慎一は叫んでやめさせようとしたが、結界が張られていて近づくことすらできなかったのである。
コマも、忽那も地獄に送られたのだろう。
「あいつ、オレの事を『相棒』って二回も……オレにそんなことを言ってもらえる資格はあるのかな」
◇ ◇ ◇ ◇ ◇ ◇ ◇ ◇
慎一は元の姿に戻ると今度は有紀に近づき、自分の着ていた黒い革のライダージャケットを有紀に羽織らせた。
「有紀、怖かっただろう?」
有紀は無言で慎一に抱きついた。
慎一はそっと有紀を抱きしめた。
「オレは、死んだけどずっとお前をこうやって護るよ。」
有紀は慎一の腕の中で頷くだけだった。
「今までオレは、コマと、サキっていう女の子の霊と、玉依姫様のお父さんの八咫烏とずっと有紀を護って来たんだ。というか、護ろうとして成仏できなかったから、俺を地獄に送ろうとする忽那みたいな化け物と闘ってきただけなんだけど……」
そう慎一が話すと、ようやく有紀は顔を上げて、
「慎ちゃんはなんで地獄に堕ちなければならないの?」
と聞いた。有紀の違和感や疑問はここにあった。
「正直俺にも分からない。コマが言うにはオレがお袋にウソをついてレースを始めたことが閻魔には許せなかったらしい」
「そんな」
有紀は慎一が死んだあの日、慎一の母敬子から聞いた話を思い出していた。
「お義母様は知っていたのよ。慎ちゃんがオートバイに乗りたいと思っていたことを」
思わぬ有紀の話で、慎一は面食らった。
「その、コマさんはどうなるのかしら」
「あいつも自分の飼い主を殺めた殿様を化け猫になって気狂いにさせたんだって。あいつも地獄に今連れていかれたんだ」
それを聞いて有紀の身体は硬直した。
「でも、地獄で罪を償えばまた何かに生まれ変わることができるんだって、コマは言っていたよ」
そう慎一が有紀に説明していると玉依姫が近寄ってきた。
有紀は、玉依姫に近寄りそっと抱きしめた。
「私、なんて言ったらよいか……」
「有紀様、いいのですよ。忽那様には私は失望させられました。下界に戻ることができるのならば、私は次のお相手を探すのみですわ」
と少し陰のある笑顔を見せた。
有紀は、何も答えることは出来なかったがお互いが無事でいられたことに感謝した。
玉依姫は、慎一に
「貴方様はこれからどうされるのですか?」
と訊いた。
そこで慎一は気が付いたが、下界に帰る手段が分からないのだ。
「いや、その、」
慎一がまごついていると、轟音を立ててこの座敷牢が瓦解し始めた。
「ヤバい! 二人とも逃げるんだ」
慎一は両手で有紀と玉依姫の手を引いて崩れる壁や柱を巧みに避けながらなんとか無事に座敷牢の外まで逃げだすことができた。
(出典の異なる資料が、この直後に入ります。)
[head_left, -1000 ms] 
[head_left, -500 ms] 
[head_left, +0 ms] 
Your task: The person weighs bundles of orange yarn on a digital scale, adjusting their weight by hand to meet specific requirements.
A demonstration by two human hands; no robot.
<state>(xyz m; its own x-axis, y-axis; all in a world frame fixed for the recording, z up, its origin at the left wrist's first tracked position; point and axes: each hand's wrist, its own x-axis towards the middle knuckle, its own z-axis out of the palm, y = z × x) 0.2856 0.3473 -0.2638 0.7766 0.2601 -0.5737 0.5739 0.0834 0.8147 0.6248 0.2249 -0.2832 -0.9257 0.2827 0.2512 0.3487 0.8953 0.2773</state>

「危なかったな、忽那のヤツ、最後の最後にこんな罠を仕掛けていたなんて」
「ええ、危なかったですね。有紀様は大丈夫ですか?」
「はい、大丈夫です。」
三人が無事を確認しあっていると、辺りには強い風が吹き始めて黒い雲にいつの間にか覆われてしまった。
(今度は何が起こるんだ?)
慎一が警戒していると、太鼓や笛の不思議な音がして、独りの男が地から湧いて出てきたのだった。
「お、お地蔵様?」
慎一は警戒していたため少々取り越し苦労に思えた。
その姿は、慈悲深い顔をした、地蔵そのものであったからだ。